INPUT RECORDS:
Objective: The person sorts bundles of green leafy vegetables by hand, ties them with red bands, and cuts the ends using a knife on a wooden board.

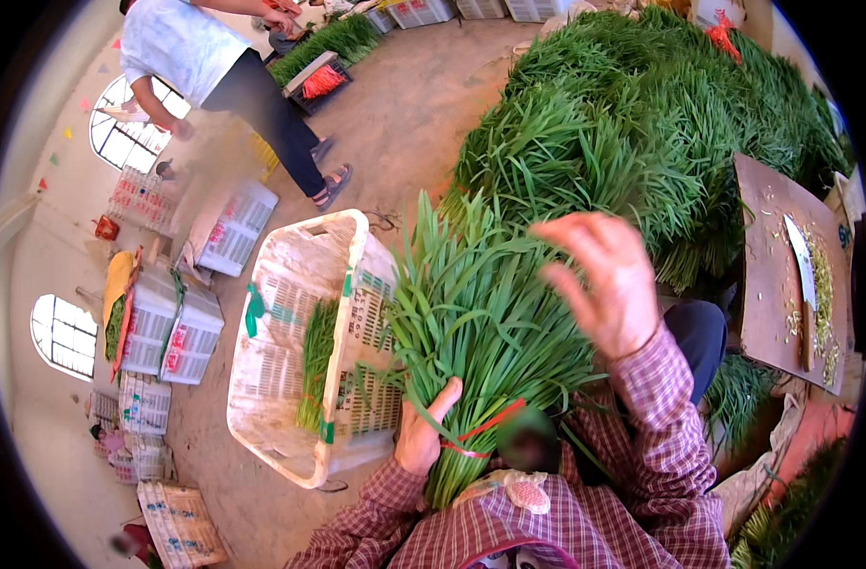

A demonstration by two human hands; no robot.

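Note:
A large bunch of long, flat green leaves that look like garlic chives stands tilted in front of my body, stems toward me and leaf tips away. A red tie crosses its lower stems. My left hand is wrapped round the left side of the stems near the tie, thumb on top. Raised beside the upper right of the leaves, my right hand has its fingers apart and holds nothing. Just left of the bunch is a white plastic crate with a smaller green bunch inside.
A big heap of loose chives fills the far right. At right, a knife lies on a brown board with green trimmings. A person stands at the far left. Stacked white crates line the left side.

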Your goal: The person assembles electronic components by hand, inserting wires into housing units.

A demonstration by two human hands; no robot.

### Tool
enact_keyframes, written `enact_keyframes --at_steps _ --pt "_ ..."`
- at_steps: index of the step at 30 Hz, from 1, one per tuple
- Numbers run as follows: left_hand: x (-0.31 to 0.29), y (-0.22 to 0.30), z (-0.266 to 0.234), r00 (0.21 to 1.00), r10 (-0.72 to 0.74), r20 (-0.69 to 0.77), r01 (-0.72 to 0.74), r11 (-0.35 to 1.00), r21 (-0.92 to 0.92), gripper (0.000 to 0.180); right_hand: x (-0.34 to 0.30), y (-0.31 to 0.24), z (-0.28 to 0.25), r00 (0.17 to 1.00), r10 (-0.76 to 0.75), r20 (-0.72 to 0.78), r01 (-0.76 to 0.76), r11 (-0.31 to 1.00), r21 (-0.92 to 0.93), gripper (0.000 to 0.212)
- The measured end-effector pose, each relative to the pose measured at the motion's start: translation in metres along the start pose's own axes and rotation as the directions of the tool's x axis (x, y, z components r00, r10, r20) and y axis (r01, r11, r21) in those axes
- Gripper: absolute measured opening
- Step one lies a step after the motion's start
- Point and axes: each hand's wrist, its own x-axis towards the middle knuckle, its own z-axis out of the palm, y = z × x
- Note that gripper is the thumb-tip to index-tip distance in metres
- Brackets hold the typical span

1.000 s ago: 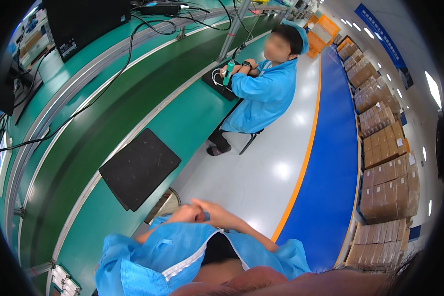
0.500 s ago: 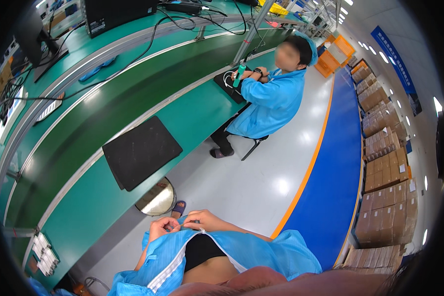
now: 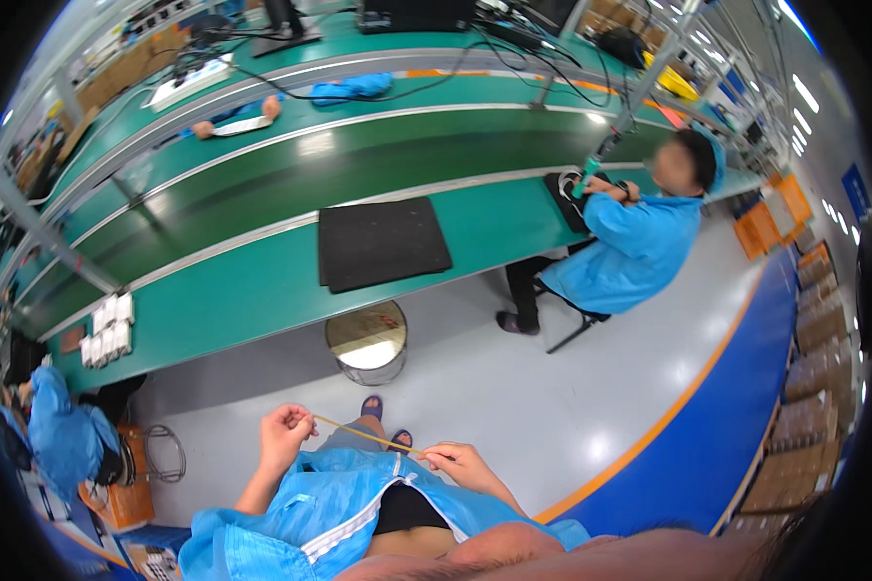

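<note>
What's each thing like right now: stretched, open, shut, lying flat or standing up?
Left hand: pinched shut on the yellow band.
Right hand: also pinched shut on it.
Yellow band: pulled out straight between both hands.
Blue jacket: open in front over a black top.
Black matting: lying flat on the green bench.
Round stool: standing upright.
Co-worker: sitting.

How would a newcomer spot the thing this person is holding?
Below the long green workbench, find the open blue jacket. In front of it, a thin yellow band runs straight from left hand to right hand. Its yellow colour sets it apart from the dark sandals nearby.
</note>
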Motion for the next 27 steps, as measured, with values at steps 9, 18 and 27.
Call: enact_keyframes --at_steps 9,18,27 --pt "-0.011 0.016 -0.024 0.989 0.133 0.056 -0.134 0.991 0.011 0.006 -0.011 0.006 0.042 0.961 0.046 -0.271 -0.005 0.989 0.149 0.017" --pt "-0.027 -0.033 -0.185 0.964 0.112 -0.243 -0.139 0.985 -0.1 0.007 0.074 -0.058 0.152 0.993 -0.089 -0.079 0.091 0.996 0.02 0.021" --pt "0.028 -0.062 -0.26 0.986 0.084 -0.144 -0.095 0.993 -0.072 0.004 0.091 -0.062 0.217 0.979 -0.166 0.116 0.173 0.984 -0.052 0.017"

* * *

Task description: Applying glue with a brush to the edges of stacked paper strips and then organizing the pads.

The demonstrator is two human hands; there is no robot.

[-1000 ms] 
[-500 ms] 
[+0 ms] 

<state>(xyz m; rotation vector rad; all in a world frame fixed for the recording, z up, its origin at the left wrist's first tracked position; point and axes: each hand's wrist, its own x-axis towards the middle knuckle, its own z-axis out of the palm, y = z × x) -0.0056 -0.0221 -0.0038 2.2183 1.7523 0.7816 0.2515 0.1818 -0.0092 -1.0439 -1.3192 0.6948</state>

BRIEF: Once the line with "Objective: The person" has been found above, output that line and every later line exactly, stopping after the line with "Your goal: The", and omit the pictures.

TASK SOLUTION:
Objective: The person sorts bundles of green leafy vegetables by hand, ties them with red bands, and cuts the ends using a knife on a wooden board.


A demonstration by two human hands; no robot.

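Note:
A large bunch of long, flat green leaves that look like garlic chives stands tilted in front of my body, stems toward me and leaf tips away. A red tie crosses its lower stems. My left hand is wrapped round the left side of the stems near the tie, thumb on top. Raised beside the upper right of the leaves, my right hand has its fingers apart and holds nothing. Just left of the bunch is a white plastic crate with a smaller green bunch inside.
A big heap of loose chives fills the far right. At right, a knife lies on a brown board with green trimmings. A person stands at the far left. Stacked white crates line the left side.
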
Your goal: The person assembles electronic components by hand, inserting wires into housing units.

What was asked now has a complete answer.